Problem description –
For this exercise, retype all the data exactly and exclude every image.

Collected material –
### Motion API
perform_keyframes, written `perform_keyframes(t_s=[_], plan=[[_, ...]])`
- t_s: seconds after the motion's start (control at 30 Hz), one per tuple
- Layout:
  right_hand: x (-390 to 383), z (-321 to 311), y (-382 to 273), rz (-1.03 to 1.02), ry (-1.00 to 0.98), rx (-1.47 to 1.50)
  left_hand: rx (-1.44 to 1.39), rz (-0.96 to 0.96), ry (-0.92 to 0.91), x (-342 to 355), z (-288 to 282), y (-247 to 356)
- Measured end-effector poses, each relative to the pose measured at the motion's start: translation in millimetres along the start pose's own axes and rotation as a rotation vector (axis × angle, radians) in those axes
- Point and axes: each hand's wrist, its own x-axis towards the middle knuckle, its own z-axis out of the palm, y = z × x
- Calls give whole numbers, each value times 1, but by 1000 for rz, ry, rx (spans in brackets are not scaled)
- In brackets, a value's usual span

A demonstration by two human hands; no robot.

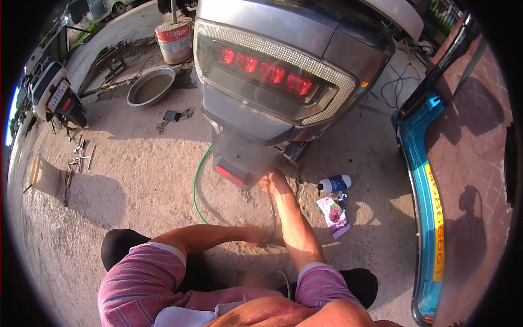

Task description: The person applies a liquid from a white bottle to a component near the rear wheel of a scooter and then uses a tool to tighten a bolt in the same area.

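Observation:
Before me is the rear of a grey scooter point(321, 32), with a wide tail light point(259, 70) and a mudguard with a red reflector point(230, 174) below it. My right hand point(270, 179) is raised beside the mudguard, its fingers curled closed; what they grip is hidden. A thin dark tube point(274, 210) hangs below it and bends toward my left hand point(255, 235). Motion smears my left hand, low over the concrete, so its fingers are unclear. A green hose point(196, 182) curves down from the scooter on the left.
At right lie a white-and-blue bottle point(335, 183) and a purple-and-white packet point(333, 217). A blue panel point(425, 218) stands farther right. Leftward are a basin of murky water point(151, 87), a paint bucket point(175, 41), a pale bucket point(43, 174), a cross wrench point(81, 156) and another scooter point(54, 92).

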Motion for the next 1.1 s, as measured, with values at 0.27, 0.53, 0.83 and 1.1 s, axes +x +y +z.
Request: perform_keyframes(t_s=[0.27,0.53,0.83,1.1], plan=[[23,-25,-4,113,144,-71,30,19,-8,14,5,0],[-26,2,-10,-137,-182,-90,-47,-106,-155,21,5,-6],[-54,28,-22,-189,-96,-241,427,159,-50,-37,-63,59],[-40,24,-16,-156,-56,-152,447,759,887,-213,-246,210]])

Task response –
### Motion API
perform_keyframes, written `perform_keyframes(t_s=[_], plan=[[_, ...]])`
- t_s: seconds after the motion's start (control at 30 Hz), one per tuple
- Layout:
  right_hand: x (-390 to 383), z (-321 to 311), y (-382 to 273), rz (-1.03 to 1.02), ry (-1.00 to 0.98), rx (-1.47 to 1.50)
  left_hand: rx (-1.44 to 1.39), rz (-0.96 to 0.96), ry (-0.92 to 0.91), x (-342 to 355), z (-288 to 282), y (-247 to 356)
- Measured end-effector poses, each relative to the pose measured at the motion's start: translation in millimetres along the start pose's own axes and rotation as a rotation vector (axis × angle, radians) in those axes
- Point and axes: each hand's wrist, its own x-axis towards the middle knuckle, its own z-axis out of the palm, y = z × x
- Calls give whole numbers, each value times 1, but by 1000 for rz, ry, rx (spans in brackets are not scaled)
- In brackets, a value's usual span

A demonstration by two human hands; no robot.


Task description: The person applies a liquid from a white bottle to a component near the rear wheel of a scooter and then uses a tool to tighten a bolt in the same area.

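Observation:
Before me is the rear of a grey scooter point(321, 32), with a wide tail light point(259, 70) and a mudguard with a red reflector point(230, 174) below it. My right hand point(270, 179) is raised beside the mudguard, its fingers curled closed; what they grip is hidden. A thin dark tube point(274, 210) hangs below it and bends toward my left hand point(255, 235). Motion smears my left hand, low over the concrete, so its fingers are unclear. A green hose point(196, 182) curves down from the scooter on the left.
At right lie a white-and-blue bottle point(335, 183) and a purple-and-white packet point(333, 217). A blue panel point(425, 218) stands farther right. Leftward are a basin of murky water point(151, 87), a paint bucket point(175, 41), a pale bucket point(43, 174), a cross wrench point(81, 156) and another scooter point(54, 92).
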
Motion for the next 1.1 s, as measured, with values at 0.27, 0.53, 0.83 and 1.1 s, axes +x +y +z.
Request: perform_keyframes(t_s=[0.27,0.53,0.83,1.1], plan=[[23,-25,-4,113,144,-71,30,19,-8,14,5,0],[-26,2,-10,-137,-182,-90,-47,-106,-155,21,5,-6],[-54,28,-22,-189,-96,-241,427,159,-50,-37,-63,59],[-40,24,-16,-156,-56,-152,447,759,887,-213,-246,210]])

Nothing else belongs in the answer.